- Born: 12 June 1931 Thornton Heath, London
- Died: 14 December 2012 (aged 81)
- Education: Magdalen College, Oxford
- Occupations: Journalist, Economist

= Christopher Louis McIntosh Johnson =

British journalist and economist

Christopher Louis McIntosh Johnson (12 June 1931 – 14 December 2012) was a journalist and economist.

==Family and education==
Born in Thornton Heath, London, the son of Donald McIntosh Johnson, the Conservative MP, Christopher Johnson was educated at Winchester College and Magdalen College, Oxford, where he read philosophy, Politics and Economics. He married Anne Robbins, daughter of the economist Baron Robbins, in 1958 and had four children, including the artist and writer Wilma Johnson.

==Career==
He completed his national service in the Royal Hampshire Regiment and the Education Corps before being placed on the reserve list. On 14 October 1950, while on the reserve list, he was appointed a Second lieutenant in the Royal Regiment of Artillery. Following national service he joined the Times Educational Supplement, moving to The Times in 1957 and becoming its Paris correspondent in 1959. He then joined the Financial Times, becoming managing editor and then director of business enterprises.
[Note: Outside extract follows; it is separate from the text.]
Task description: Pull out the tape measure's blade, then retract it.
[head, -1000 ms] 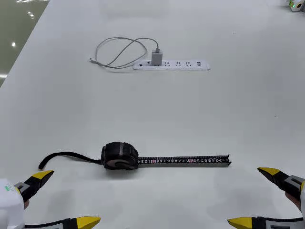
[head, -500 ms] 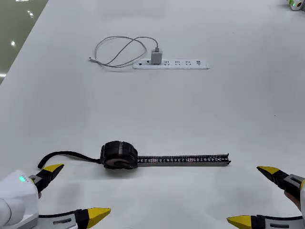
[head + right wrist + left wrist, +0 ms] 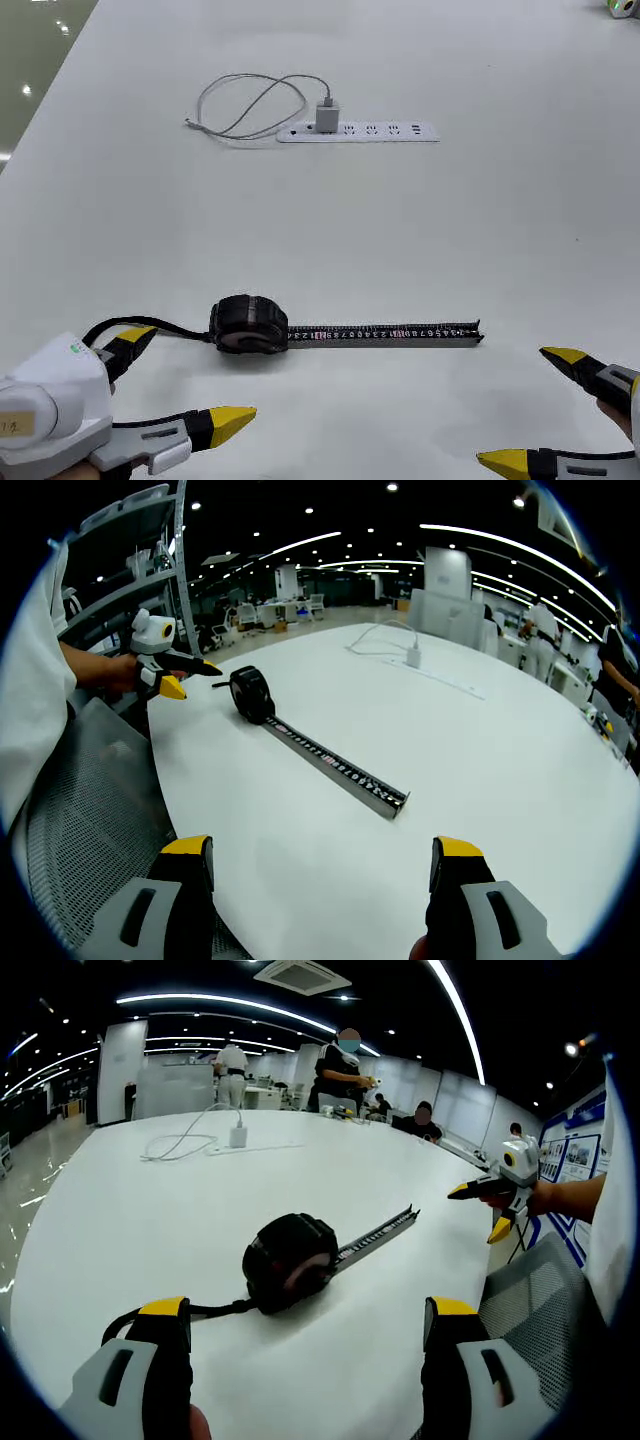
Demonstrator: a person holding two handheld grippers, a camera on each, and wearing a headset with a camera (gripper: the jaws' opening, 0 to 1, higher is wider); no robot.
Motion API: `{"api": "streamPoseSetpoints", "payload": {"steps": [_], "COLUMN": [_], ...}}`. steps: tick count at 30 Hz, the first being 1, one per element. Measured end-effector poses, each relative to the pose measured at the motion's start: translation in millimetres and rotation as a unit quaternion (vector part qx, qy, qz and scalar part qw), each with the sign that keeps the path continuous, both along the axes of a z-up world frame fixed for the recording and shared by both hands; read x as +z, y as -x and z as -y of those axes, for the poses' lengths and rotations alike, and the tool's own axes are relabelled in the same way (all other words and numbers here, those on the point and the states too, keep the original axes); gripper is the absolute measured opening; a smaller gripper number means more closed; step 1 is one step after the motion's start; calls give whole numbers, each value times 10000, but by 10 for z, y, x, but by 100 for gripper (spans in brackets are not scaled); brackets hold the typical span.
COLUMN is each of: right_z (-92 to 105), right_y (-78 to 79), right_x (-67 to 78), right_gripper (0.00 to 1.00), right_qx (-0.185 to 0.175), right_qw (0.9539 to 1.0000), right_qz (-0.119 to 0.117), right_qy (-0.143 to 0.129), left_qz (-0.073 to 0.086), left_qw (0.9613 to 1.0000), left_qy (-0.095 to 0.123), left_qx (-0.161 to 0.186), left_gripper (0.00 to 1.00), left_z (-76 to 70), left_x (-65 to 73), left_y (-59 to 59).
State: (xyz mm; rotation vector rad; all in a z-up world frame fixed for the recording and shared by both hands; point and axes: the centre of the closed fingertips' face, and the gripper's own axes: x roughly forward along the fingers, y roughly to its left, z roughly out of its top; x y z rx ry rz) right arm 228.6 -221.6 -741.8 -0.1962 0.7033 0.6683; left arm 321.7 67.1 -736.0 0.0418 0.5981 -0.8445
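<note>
Near the front edge of the white table sits the tape measure's black case, which we take as our landmark. Right of the case, the blade lies flat and straight on the table, and its hook is well apart from the case. Left of the case, the black strap trails away. Far beyond the case lies a power strip, well clear of the work.

Our left gripper hovers in front and to the left of the case. Its jaws are spread wide and hold nothing, and one yellow tip is just beside the strap. Our right gripper hovers in front of the hook and further right of the case, equally wide and empty.

We judge the pull-out done and the retraction not yet done. If the blade is released with the hook free, the spring may whip it back, slam the hook into the case, and send the light case skidding on the smooth top. Our left jaws could close on the strap instead of the case and drag it askew, or the rounded case could slip out of hard jaws. An off-centre pinch by our right jaws might buckle the blade.
</note>
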Motion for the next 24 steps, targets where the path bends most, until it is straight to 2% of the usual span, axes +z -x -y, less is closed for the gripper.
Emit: {"api": "streamPoseSetpoints", "payload": {"steps": [8,19,24], "right_z": [4,34,27], "right_y": [-23,-59,-98], "right_x": [2,-1,-24], "right_gripper": [88,88,88], "right_qx": [-5,-10,-4], "right_qw": [10000,10000,10000], "right_qz": [13,21,12], "right_qy": [-5,-7,-28], "left_qz": [-57,-113,-154], "left_qw": [9998,9997,9998], "left_qy": [166,179,160], "left_qx": [121,116,-1], "left_gripper": [94,94,93], "left_z": [138,302,373], "left_x": [12,-48,-112], "left_y": [-106,-170,-168]}}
From 1977 to 1991 he was chief economic adviser to Lloyds Bank and editor of the Lloyds Bank Review. He was also a specialist adviser to the House of Commons Treasury Select Committee, UK adviser to the Association for the Monetary Union of Europe, and chairman of the British section of the Franco-British Council.

==Works==
Among his books is a well-regarded study of The Economy Under Mrs Thatcher, 1979-1990 (Penguin Books, 1991).